-- Brief --
Repeat only the lines below from the one containing "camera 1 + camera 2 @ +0" through the one containing "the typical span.", inclusive, exactly as written.

======== Source data ========

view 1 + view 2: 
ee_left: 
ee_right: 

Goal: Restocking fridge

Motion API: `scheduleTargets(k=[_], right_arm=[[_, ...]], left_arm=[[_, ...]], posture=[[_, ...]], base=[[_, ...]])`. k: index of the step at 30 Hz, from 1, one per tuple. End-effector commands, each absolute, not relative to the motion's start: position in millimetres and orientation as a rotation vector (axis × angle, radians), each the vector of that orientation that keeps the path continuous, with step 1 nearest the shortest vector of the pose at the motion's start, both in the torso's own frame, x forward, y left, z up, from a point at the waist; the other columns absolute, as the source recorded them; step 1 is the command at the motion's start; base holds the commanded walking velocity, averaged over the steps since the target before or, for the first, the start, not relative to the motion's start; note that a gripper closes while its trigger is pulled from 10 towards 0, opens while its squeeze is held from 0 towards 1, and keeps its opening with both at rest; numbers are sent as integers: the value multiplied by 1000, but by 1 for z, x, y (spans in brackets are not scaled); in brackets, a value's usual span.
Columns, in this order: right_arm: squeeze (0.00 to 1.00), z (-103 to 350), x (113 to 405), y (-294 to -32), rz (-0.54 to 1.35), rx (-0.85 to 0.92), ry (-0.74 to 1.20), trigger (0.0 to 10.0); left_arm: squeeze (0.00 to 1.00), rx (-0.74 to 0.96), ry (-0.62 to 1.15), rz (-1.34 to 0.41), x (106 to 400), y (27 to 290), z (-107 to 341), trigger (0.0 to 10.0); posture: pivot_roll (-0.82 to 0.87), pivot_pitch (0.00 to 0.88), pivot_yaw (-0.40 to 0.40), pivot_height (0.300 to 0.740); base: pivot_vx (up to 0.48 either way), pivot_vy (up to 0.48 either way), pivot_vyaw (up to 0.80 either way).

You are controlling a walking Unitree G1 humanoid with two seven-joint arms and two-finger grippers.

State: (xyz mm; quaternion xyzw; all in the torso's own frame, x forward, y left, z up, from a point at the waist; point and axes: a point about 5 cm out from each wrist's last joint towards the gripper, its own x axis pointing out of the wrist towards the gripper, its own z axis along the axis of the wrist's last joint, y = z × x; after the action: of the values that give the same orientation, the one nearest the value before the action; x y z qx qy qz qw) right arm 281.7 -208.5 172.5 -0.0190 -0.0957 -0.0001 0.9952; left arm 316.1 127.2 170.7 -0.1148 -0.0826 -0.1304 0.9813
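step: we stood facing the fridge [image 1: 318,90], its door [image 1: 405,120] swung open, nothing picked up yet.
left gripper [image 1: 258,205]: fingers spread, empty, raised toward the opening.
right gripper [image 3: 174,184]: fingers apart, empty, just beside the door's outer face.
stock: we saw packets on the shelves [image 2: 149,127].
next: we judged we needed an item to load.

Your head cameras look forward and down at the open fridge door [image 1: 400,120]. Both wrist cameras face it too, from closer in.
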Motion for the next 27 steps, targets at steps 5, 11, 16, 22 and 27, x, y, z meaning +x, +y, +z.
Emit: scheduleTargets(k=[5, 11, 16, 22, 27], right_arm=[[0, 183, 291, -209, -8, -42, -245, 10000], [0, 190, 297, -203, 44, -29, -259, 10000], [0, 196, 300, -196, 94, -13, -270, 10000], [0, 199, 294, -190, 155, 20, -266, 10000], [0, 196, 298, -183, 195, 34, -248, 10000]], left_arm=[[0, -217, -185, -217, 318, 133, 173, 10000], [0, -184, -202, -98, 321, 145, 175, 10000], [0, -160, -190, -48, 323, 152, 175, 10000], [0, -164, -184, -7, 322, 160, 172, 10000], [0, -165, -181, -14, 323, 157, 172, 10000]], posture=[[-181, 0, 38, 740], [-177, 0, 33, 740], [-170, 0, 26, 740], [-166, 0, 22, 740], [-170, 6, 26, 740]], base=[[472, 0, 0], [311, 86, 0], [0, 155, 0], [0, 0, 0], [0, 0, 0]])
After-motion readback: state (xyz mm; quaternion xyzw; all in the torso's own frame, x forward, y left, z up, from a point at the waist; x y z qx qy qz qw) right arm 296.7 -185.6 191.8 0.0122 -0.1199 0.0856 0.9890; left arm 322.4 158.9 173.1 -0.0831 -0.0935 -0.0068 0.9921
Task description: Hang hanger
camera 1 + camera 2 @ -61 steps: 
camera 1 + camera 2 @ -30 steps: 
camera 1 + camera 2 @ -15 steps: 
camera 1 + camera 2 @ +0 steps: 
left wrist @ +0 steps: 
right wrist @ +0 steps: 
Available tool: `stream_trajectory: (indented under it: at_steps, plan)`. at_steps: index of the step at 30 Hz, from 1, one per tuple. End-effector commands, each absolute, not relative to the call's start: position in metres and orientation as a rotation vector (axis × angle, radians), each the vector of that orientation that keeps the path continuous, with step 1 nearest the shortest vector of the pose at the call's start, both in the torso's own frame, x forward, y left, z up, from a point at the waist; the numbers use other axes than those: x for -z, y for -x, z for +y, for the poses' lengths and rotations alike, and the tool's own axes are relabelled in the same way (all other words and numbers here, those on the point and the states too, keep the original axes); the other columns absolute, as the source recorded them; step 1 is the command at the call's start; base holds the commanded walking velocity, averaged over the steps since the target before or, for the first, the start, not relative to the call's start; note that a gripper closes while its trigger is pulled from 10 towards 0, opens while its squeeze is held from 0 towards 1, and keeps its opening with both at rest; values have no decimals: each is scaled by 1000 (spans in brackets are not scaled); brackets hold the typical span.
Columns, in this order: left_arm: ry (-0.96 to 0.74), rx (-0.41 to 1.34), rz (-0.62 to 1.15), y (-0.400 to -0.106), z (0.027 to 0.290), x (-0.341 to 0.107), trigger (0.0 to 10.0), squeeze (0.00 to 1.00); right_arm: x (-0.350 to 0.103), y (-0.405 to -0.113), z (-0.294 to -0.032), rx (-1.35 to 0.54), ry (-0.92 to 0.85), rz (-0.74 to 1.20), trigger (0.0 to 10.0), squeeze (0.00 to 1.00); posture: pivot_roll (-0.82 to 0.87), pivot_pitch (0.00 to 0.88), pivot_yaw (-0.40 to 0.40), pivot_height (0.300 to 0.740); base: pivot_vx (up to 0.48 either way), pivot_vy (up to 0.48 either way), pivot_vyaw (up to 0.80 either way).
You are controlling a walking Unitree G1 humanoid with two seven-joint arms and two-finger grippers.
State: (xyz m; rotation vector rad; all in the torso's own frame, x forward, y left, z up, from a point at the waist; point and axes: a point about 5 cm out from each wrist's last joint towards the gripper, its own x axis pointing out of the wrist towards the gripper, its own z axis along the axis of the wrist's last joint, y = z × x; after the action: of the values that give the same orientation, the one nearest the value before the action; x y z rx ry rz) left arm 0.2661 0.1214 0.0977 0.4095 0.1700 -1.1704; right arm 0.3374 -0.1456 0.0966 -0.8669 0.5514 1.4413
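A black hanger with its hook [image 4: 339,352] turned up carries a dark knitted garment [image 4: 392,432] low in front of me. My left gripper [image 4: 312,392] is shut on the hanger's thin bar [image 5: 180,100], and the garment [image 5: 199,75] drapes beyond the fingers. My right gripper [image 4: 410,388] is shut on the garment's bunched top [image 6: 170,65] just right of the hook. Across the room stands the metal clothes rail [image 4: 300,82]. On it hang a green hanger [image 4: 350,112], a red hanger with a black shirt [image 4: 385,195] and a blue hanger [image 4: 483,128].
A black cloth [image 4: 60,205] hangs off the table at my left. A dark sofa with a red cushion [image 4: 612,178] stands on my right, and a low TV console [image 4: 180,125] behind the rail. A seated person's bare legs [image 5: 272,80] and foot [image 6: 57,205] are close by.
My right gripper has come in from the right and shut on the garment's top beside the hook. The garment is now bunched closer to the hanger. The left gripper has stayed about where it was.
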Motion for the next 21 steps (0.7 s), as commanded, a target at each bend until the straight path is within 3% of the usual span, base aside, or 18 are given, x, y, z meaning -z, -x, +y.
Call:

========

-- Response to the task --
camera 1 + camera 2 @ +0 steps: 
left wrist @ +0 steps: 
right wrist @ +0 steps: 
Available tool: `stream_trajectory: (indented under it: at_steps, plan)`. at_steps: index of the step at 30 Hz, from 1, one per tuple. End-effector commands, each absolute, not relative to the call's start: position in metres and orientation as a rotation vector (axis × angle, radians), each the vector of that orientation that keeps the path continuous, with step 1 nearest the shortest vector of the pose at the call's start, both in the torso's own frame, x forward, y left, z up, from a point at the waist; the numbers use other axes than those: x for -z, y for -x, z for +y, for the poses' lengths and rotations alike, and the tool's own axes are relabelled in the same way (all other words and numbers here, those on the point and the states too, keep the original axes); the other columns absolute, as the source recorded them; step 1 is the command at the call's start; base holds the commanded walking velocity, averaged over the steps since the target before or, for the first, the start, not relative to the call's start; note that a gripper closes while its trigger is pulled from 10 towards 0, opens while its squeeze is held from 0 towards 1, and keeps its opening with both at rest; values have no decimals: each is scaled by 1000 (spans in brackets are not scaled); brackets hold the typical span.

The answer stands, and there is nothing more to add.